When it comes to taking care of our teeth, the enamel coating surrounding the upper portion of teeth tends to get most of the attention. It is, after all, the most visible part of our teeth and the hardest substance in the human body. However, a substance called cementum that surrounds the roots of our teeth is also incredibly important. The cementum helps our teeth remain in our mouths by attaching them to periodontal ligaments connected to surrounding jaw bone.

“The cementum around the tooth root is one of the tissues that has to be repaired to restore the tooth’s function after periodontal disease,” explains National Institutes of Health (NIH) senior investigator Martha J. Somerman, D.D.S, PhD, the new study’s senior author. “A lot of scientists have been focusing on promoting bone regrowth, but if you do that without considering the need for a healthy cementum, you will not restore proper function.”

Unfortunately, damaged cementum doesn’t regenerate very quickly when left to its own devices, if it heals at all, and current approaches to rebuilding it have not proven to be very effective.

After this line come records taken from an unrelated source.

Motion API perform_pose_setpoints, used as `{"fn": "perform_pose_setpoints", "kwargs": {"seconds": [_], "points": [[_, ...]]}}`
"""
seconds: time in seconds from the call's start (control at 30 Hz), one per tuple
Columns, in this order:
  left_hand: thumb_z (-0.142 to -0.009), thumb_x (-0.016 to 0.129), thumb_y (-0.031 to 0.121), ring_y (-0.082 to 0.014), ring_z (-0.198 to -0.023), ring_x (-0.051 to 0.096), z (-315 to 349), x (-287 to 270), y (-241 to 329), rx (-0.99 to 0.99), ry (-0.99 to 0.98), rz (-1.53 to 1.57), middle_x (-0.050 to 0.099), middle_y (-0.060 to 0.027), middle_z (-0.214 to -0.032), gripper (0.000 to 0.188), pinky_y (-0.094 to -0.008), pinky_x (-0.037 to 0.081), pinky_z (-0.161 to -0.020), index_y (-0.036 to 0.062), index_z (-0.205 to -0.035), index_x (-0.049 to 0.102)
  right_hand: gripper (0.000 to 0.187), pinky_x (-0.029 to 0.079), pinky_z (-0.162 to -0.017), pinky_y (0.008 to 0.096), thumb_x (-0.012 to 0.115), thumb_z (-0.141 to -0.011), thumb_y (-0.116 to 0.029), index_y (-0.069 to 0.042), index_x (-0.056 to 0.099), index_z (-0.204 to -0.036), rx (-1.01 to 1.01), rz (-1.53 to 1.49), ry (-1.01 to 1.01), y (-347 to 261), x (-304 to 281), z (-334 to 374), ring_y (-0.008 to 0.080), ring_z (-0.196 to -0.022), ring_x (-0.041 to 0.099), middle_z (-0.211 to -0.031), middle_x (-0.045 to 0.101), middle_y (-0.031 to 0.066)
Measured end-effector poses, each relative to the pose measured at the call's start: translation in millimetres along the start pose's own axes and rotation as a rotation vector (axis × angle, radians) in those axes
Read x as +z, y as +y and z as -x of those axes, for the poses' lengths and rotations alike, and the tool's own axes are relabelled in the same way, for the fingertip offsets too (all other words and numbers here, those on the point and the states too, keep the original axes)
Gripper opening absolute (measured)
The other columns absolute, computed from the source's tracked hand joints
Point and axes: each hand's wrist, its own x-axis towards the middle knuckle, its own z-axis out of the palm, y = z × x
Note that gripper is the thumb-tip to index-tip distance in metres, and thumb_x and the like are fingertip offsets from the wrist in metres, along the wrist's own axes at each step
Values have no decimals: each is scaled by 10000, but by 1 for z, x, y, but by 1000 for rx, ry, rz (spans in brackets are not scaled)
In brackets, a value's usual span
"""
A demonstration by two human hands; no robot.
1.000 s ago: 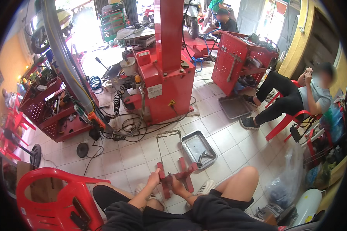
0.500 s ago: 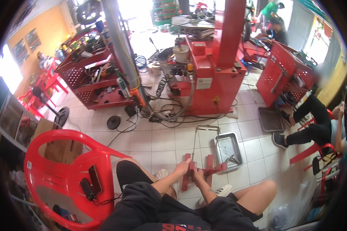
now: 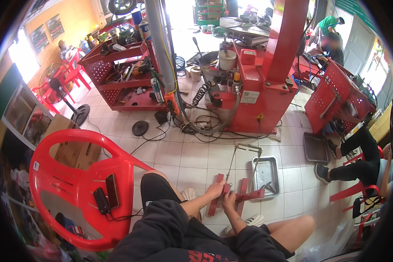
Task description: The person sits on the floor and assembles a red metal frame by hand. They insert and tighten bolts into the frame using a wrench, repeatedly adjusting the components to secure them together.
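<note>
Together, the left hand [image 3: 215,189] and the right hand [image 3: 229,201] grasp a red-painted metal stand of crossed bars [image 3: 242,196]; the left fingers are clenched around its short upright, and the right fingers are curled against it just beside them, their tips too small to make out. The stand sits low over the floor of pale square tiles [image 3: 192,153], between the person's feet and directly at the fingers. Ahead of the fingers, a thin metal rod frame [image 3: 249,148] rises from the stand. To their right, near the stand, a grey rectangular metal tray [image 3: 264,168] holds some tools.

Left of the fingers stands a red plastic armchair [image 3: 67,183] with a dark phone [image 3: 112,191] on it. Farther ahead on the left, a flat black disc [image 3: 139,128] lies on the tiles near tangled black cables [image 3: 209,120]. Well ahead of the fingers rises a large red metal lift column [image 3: 266,100]; a red perforated metal tool cart [image 3: 126,85] stands to its left and a second red perforated cart [image 3: 327,98] to its right. Well off to the fingers' right, a seated person in black trousers [image 3: 358,148] rests both feet beside a dark shallow tray [image 3: 315,148].
</note>
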Motion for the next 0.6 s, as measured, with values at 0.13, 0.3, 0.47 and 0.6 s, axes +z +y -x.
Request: {"fn": "perform_pose_setpoints", "kwargs": {"seconds": [0.13, 0.3, 0.47, 0.6], "points": [[-948, 326, 314, -475, -956, 582, 3, -2, 5, 5, -4, 22, 619, -285, -1006, 305, -508, 440, -838, 94, -1086, 485, 312, 454, -645, 376, 474, -971, -260, 44, 541, -954, 92, -24, -67, 17, -2, -4, 223, -694, 568, -746, 587, 145], [-930, 314, 419, -463, -977, 582, -7, 0, 5, -42, 8, -9, 628, -287, -1009, 457, -498, 425, -871, 57, -1039, 572, 276, 470, -507, 345, 350, -986, -199, 6, 512, -1074, -1, 180, -122, 34, -1, -16, 210, -597, 586, -756, 590, 121], [-900, 296, 525, -472, -1012, 564, -5, 3, -9, -124, 66, 143, 618, -319, -1000, 656, -498, 403, -897, -33, -953, 637, 242, 476, -417, 322, 349, -982, -129, 19, 504, -1094, 335, 142, -471, -60, -29, 10, 232, -553, 633, -834, 634, 159], [-917, 279, 510, -485, -1034, 548, -7, 4, 0, -134, 64, 132, 606, -335, -1004, 654, -505, 396, -911, -43, -972, 624, 194, 501, -434, 334, 369, -956, -85, 15, 498, -1060, 323, 31, -421, -37, -27, 9, 241, -567, 635, -828, 632, 155]]}}
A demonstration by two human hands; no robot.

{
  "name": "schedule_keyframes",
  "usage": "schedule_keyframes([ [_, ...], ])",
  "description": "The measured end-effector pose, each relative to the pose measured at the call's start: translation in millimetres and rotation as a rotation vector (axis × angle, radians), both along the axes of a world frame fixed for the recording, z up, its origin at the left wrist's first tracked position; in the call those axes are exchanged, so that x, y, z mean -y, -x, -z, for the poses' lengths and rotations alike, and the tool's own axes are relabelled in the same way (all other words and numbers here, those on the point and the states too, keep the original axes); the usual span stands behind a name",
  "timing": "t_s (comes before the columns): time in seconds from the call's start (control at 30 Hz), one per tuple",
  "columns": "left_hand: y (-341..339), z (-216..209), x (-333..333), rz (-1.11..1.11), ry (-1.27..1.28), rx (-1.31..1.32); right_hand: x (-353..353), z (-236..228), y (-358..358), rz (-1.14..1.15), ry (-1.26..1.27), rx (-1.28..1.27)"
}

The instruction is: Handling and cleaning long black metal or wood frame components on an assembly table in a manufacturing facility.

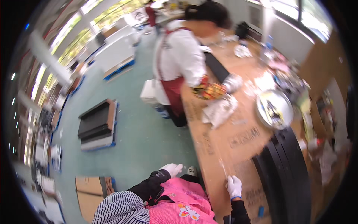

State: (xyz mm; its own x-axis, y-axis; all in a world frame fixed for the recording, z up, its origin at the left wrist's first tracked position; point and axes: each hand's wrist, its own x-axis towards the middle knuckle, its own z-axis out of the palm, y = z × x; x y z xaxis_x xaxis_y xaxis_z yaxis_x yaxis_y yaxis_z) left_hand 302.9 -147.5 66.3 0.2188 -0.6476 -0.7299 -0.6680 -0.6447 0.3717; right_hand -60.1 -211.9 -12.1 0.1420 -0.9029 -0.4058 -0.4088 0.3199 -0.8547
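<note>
My right hand (234, 187), in a white glove with a blue cuff, is closed over the cardboard-covered table (212, 164). A thin pale stick (223, 166) points away from its fingers; its tip is too blurred to make out. My left hand (172, 170), also white-gloved, hangs beside the table in front of my pink apron (182, 194). Its fingers are loosely stretched, and nothing shows in them. To the right of my right hand, long black strips (285, 168) lie side by side on the table.
Across the table's left edge a co-worker (179, 56) in patterned sleeves bends over a black panel (216, 67) and a white cloth (220, 111). A round tin (275, 109) stands beyond the strips. Dark parts (97, 121) lie on a floor pallet; flattened cardboard (88, 196) is nearer.
</note>
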Motion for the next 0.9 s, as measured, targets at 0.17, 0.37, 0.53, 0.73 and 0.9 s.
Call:
schedule_keyframes([
  [0.17, -159, 89, -139, -0.354, -0.134, 0.163, 7, -2, -120, -0.343, 0.407, 0.023],
  [0.37, -296, 143, -249, -0.980, -0.218, 0.075, -4, -69, -366, -0.707, -0.108, 0.110],
  [0.53, -379, 158, -294, -0.899, -0.112, 0.124, -12, -35, -539, -1.064, 0.400, -0.015],
  [0.73, -429, 142, -317, -0.898, 0.093, 0.066, 21, 45, -661, -1.402, 0.571, -0.446],
  [0.9, -434, 178, -347, -1.050, -0.040, 0.015, 97, 122, -720, -1.702, 0.123, -0.910],
])
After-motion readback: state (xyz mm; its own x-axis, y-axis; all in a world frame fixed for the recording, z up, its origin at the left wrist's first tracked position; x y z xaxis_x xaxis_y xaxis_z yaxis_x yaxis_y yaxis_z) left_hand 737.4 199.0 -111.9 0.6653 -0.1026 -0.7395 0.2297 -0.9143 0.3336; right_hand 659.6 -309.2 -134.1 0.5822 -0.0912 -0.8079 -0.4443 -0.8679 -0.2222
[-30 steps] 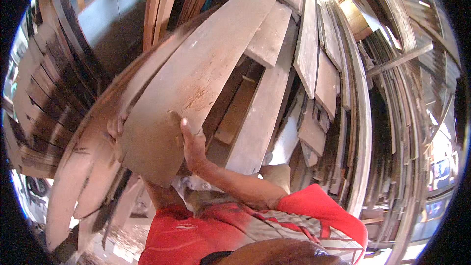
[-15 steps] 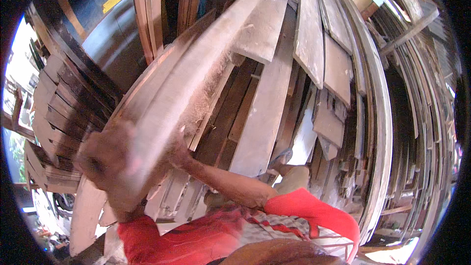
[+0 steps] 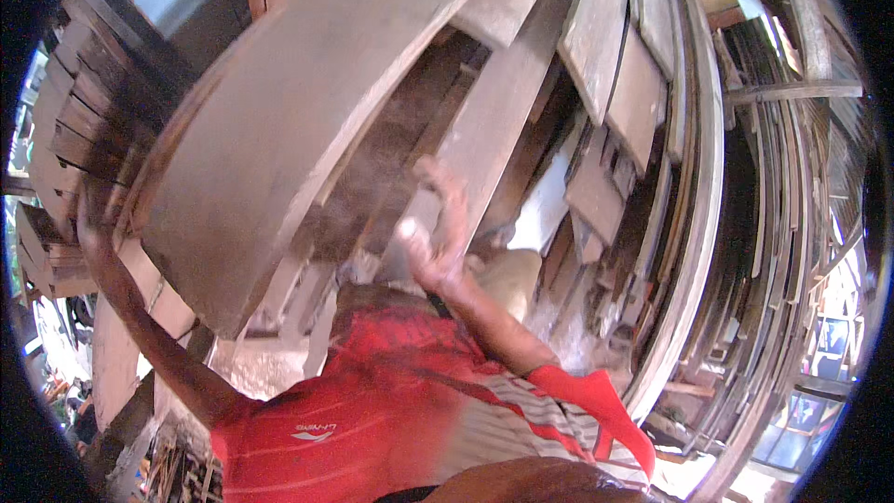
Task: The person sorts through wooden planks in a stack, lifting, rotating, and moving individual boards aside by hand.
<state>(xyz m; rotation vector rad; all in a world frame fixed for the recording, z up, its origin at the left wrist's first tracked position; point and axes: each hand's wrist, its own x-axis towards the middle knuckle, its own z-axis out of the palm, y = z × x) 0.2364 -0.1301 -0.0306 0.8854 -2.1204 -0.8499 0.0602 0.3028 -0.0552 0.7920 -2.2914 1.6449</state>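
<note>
"Since half a second ago, what moved?"

"The right hand (image 3: 445, 247) came off the wide board (image 3: 279, 102). The left hand (image 3: 98, 210) went farther out to the side. The board turned too, so we see much more of its big flat face."

"Where is that board now?"

"It is long and brown. It goes from 8 o'clock, where its near end is, up to the top at 12 o'clock."

"Are the hands together?"

"No, they are well apart. The right one is close to the middle, with its fingers spread and nothing in it. It looks clear of the wood, to the right of the wide board."

"And the left one?"

"It is out at 9 o'clock, near the left edge of the wide board and a pile of boards (image 3: 82, 126). It is dark and blurry, so I can't tell if it holds anything."

"What else is around?"

"A long pale plank (image 3: 498, 121) lies at 1 o'clock. Lots of thin planks (image 3: 768, 214) are stacked at 3 o'clock. The red shirt (image 3: 345, 419) is at 7 o'clock."
</note>
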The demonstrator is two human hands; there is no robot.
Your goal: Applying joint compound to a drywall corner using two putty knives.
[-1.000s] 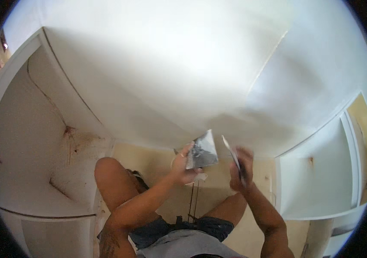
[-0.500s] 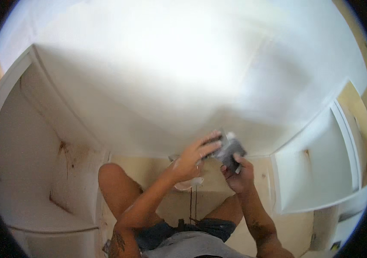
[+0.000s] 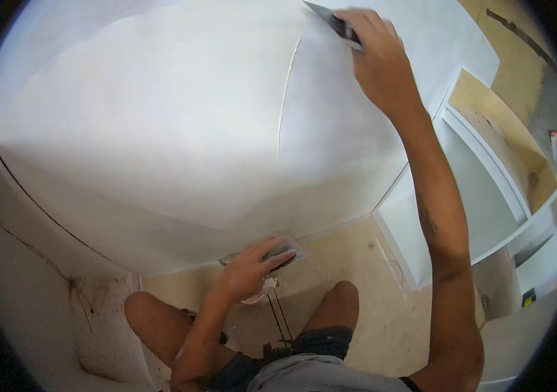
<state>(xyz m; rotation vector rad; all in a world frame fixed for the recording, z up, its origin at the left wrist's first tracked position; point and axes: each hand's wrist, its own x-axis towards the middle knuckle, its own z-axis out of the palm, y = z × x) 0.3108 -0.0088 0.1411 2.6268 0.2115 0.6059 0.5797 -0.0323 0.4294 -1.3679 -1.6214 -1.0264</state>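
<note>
A white wall panel [image 3: 161, 130] fills most of the view. High on it, my right hand [image 3: 383, 65] grips a putty knife [image 3: 340, 26] by its dark handle, with the thin blade pointing up and left against the surface. Left of and below that knife, a raised white line of filler [image 3: 283, 104] runs down the panel. Lower down, in front of my knees, my left hand [image 3: 247, 271] is closed around a second putty knife [image 3: 296, 249], wide and grey-bladed; my fingers cover part of it. Below this hand a whitish rounded thing [image 3: 255, 298] shows only in part.
White open cabinets flank me: the left one [image 3: 23, 261] has brown stains inside, the right one [image 3: 481, 196] stands beyond my right arm. Two dark cords [image 3: 279, 317] run between my legs over the pale floor [image 3: 383, 313]. A small yellow-and-black object [image 3: 528, 298] lies at the right.
My hands were close together with the two blades near each other. My right hand has since risen to the upper panel with its knife; the left has dropped slightly, and the view has shifted.
</note>
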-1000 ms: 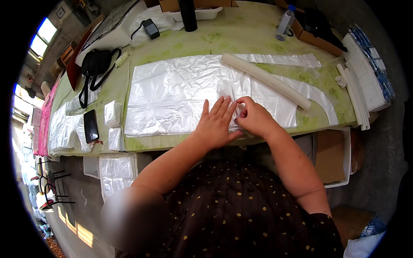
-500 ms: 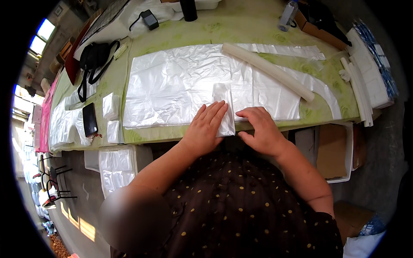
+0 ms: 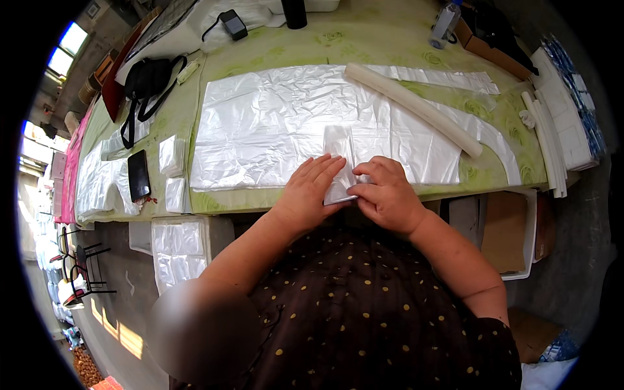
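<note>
A narrow, folded clear plastic bag (image 3: 337,139) lies over a wide stack of white plastic bags (image 3: 253,130) at the near edge of the table. My left hand (image 3: 309,188) rests flat on the left side of the folded bag, fingers stretched out and close together. On the other side, my right hand (image 3: 389,198) pinches the bag's right edge between thumb and curled fingers. Part of the folded bag is hidden beneath both hands.
A long pale tube (image 3: 416,110) lies slantwise across the stack's right part. To the left are a black phone (image 3: 138,175), small folded bag packs (image 3: 171,156) and a black pouch (image 3: 148,78). A water bottle (image 3: 445,26) stands at the back right of the green-patterned table (image 3: 364,45).
My right hand has moved left and closed on the folded bag's right edge. My left hand stays flat on it. The whole view has shifted slightly.
</note>
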Tool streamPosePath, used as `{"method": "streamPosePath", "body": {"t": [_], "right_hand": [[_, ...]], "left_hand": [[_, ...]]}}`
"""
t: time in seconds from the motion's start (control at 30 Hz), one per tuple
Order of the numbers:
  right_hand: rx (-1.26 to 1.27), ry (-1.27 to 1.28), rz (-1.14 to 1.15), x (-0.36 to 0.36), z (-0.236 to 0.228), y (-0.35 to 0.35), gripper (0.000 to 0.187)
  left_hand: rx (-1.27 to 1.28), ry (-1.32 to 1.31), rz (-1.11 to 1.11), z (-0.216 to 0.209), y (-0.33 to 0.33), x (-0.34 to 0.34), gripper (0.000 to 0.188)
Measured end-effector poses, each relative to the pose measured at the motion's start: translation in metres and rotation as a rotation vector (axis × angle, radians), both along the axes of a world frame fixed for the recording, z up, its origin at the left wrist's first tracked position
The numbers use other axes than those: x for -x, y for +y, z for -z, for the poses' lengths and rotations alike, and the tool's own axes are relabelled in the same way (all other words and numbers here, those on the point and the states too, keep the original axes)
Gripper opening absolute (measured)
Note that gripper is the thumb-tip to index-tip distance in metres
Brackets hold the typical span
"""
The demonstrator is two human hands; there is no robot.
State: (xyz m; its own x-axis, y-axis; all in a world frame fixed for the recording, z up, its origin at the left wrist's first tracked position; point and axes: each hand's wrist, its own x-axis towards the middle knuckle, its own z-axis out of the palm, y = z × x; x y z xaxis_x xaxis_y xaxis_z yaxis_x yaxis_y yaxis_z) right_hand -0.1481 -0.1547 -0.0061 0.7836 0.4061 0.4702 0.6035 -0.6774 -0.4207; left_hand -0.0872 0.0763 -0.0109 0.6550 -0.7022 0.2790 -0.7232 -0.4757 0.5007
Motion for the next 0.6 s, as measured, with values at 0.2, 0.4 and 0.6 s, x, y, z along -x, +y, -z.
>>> {"method": "streamPosePath", "body": {"t": [0.2,0.4,0.6], "right_hand": [[-0.071,-0.018,0.031,0.002,-0.015,0.013,0.039],[0.001,0.063,0.037,-0.021,-0.003,0.005,0.026],[-0.005,0.188,0.222,-0.028,0.008,0.009,0.015]], "left_hand": [[0.148,-0.059,0.018,0.007,0.008,-0.016,0.042],[0.212,-0.012,0.020,0.007,0.006,-0.021,0.028],[0.178,-0.034,-0.205,0.005,0.007,-0.021,0.008]]}}
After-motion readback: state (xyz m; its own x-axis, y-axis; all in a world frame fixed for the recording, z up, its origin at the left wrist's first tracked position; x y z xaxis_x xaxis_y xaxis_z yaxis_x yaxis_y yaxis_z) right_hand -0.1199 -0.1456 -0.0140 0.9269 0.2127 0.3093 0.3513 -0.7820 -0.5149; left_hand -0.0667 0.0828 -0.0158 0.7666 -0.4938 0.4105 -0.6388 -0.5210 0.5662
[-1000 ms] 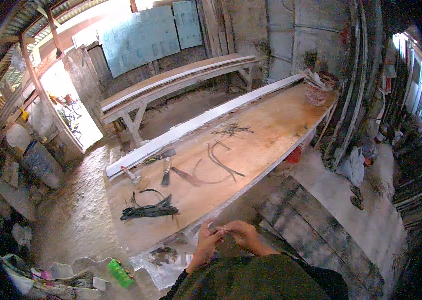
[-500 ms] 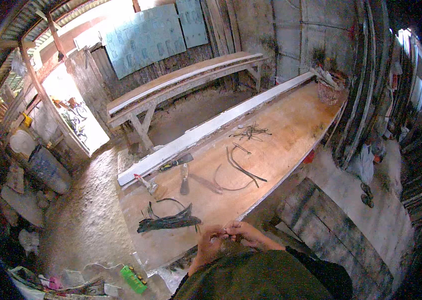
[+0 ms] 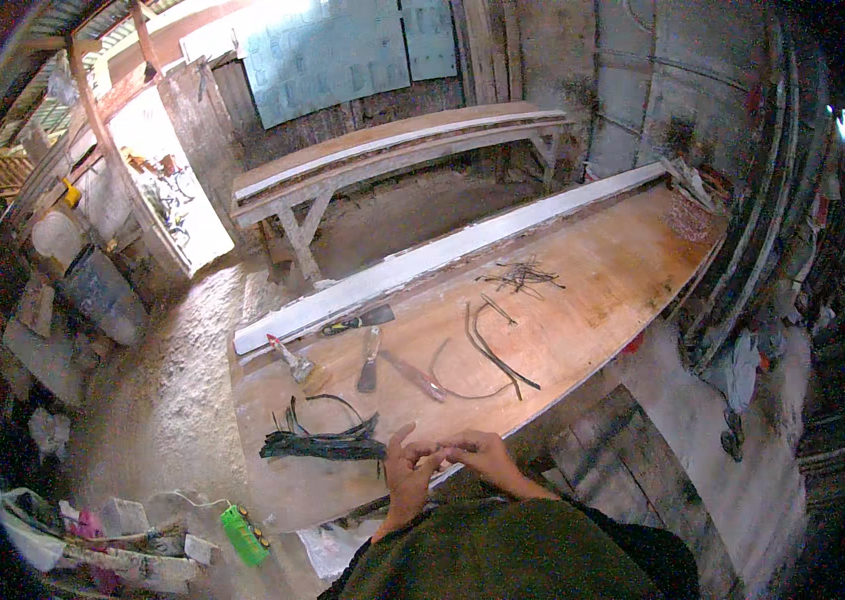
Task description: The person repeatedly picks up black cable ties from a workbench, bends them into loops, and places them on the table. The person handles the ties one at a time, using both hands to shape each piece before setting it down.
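My left hand (image 3: 409,474) and my right hand (image 3: 484,456) meet just over the near edge of the wooden table (image 3: 593,300). The fingertips of both are pinched together; whatever lies between them is too small to make out. One finger of my left hand points up, apart from the others. Close to its left lies a bundle of dark, flat strips (image 3: 323,444). Beyond my hands lie a pale-handled knife (image 3: 413,376), a putty knife (image 3: 370,362) and several curved dark strips (image 3: 494,350).
A brush (image 3: 288,356) and a wider scraper (image 3: 361,319) lie near the long white board (image 3: 443,258). Farther along are a heap of thin dark strips (image 3: 520,276) and a filled basket (image 3: 691,215). A bench (image 3: 383,160) stands behind; a green power strip (image 3: 244,536) is at lower left.
The view has shifted, so the table sits a little differently. My hands stay together at the table edge, and a finger of my left hand has lifted away from the rest.
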Demonstrator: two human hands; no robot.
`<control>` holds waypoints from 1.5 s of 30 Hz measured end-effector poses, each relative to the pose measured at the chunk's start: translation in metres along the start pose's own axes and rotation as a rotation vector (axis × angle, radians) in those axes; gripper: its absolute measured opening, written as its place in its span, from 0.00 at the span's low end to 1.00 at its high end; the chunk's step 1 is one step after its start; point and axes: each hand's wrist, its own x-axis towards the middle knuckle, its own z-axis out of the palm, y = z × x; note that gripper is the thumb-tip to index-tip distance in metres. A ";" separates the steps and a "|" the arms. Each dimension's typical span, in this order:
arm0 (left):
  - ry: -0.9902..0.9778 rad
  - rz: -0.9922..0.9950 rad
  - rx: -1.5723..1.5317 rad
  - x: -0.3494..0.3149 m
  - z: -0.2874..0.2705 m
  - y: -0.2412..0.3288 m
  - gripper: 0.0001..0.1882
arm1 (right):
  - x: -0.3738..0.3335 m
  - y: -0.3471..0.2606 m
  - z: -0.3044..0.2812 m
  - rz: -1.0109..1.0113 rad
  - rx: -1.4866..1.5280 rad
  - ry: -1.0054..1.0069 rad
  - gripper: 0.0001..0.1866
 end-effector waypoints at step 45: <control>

In the new study, Somerman’s team investigated whether an enzyme naturally found in the human body called alkaline phosphatase (ALP) could help repair damaged cementum by boosting the process that builds teeth and bone, known as mineralization. Prior research had shown that ALP transforms a chemical called pyrophosphate, which inhibits mineralization, into another molecule called phosphate, which promotes mineralization.

The new study utilized a mouse model of periodontal disease that lacks the gene for an important bone- and cementum-building protein called bone sialoprotein. The researchers began by giving five-day-old mice a ‘systemic’ therapy that quadrupled their blood’s level of tissue-nonspecific alkaline phosphatase (TNAP), a form of ALP found in bones. At two months of age, the mice that received the therapy had cementum that was more than twice as thick as the cementum of their untreated counterparts, and they also showed greater growth of the jaw bone that surrounds the cementum. Moreover, their teeth were just as well-attached to the periodontal ligament as the teeth of untreated, genetically normal mice.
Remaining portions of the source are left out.